I can highly recommend the first one as a source of creative surrounding. And some friends have raised their children on the other three and swear by them. In fact, I know of two “Mozart babies” who went on to attain “perfect” scores on SATs in the last few years.

Until next time, Merry Christmas and Happy Writing!

3 Comments leave one →
  1. December 16, 2009 5:08 pm

    I’m glad you’re feeling better, Mary. I have this book and the music. Though I haven’t looked at the book in years. I found it on my shelf and have moved it into my office to read again. Maybe it will help me now.

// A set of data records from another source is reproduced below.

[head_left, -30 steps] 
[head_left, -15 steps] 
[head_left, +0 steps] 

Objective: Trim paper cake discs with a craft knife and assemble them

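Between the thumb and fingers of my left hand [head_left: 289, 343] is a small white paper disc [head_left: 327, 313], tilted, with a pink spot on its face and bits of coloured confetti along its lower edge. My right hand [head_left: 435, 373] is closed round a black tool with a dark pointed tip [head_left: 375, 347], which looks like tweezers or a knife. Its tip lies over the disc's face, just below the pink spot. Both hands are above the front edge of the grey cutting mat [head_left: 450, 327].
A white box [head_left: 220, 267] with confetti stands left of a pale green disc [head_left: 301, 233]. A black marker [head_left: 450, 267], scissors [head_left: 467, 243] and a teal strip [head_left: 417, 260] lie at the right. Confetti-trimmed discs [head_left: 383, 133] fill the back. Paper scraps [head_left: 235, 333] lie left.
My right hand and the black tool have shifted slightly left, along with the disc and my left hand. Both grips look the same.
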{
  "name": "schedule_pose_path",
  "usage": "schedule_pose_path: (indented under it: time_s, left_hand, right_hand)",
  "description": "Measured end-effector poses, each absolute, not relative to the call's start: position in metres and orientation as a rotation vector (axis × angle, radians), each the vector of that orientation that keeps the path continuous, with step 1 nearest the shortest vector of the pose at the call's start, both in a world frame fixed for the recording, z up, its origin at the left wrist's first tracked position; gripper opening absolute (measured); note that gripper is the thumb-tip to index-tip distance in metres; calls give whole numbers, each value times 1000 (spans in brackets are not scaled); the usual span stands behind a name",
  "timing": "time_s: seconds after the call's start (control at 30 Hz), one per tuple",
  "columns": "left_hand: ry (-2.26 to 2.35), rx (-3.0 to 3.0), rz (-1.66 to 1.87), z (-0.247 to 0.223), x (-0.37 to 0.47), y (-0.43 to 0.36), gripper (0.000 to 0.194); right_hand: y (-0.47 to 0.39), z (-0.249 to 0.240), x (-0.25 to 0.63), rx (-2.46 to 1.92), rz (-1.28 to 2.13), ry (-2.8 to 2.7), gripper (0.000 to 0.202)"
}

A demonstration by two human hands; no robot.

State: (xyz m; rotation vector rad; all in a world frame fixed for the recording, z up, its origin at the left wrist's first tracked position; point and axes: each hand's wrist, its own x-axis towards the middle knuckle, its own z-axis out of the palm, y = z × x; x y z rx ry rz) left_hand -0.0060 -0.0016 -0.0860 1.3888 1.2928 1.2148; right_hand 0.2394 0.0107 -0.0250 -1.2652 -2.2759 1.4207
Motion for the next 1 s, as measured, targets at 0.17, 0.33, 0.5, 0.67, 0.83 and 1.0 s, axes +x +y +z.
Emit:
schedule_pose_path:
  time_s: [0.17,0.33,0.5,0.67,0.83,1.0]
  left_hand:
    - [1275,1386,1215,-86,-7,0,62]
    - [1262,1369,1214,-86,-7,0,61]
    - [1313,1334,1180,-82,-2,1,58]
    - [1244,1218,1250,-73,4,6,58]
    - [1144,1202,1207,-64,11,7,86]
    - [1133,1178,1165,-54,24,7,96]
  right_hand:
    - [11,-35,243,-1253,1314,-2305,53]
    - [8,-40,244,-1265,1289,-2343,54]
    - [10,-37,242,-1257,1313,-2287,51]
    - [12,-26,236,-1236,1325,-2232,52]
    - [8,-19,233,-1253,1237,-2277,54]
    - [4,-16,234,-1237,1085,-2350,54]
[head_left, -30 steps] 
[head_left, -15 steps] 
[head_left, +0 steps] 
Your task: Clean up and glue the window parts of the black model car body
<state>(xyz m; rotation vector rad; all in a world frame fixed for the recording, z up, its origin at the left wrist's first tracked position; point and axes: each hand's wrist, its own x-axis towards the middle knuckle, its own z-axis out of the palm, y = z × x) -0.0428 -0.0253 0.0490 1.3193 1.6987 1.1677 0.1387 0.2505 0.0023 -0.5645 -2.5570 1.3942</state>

    I have a set of music called Relax with the Classics. It’s all Baroque music and is a four CD collection. I love it to write by.

    Barb

  2. December 16, 2009 8:10 pm

    Hi Barb: I have to chuckle. When I first got the book, it sat on my TBR pile for nearly 9 months. Then I could have koncked myself in the head when I realized what a goldmine it was. It’s now one of my all time favorites.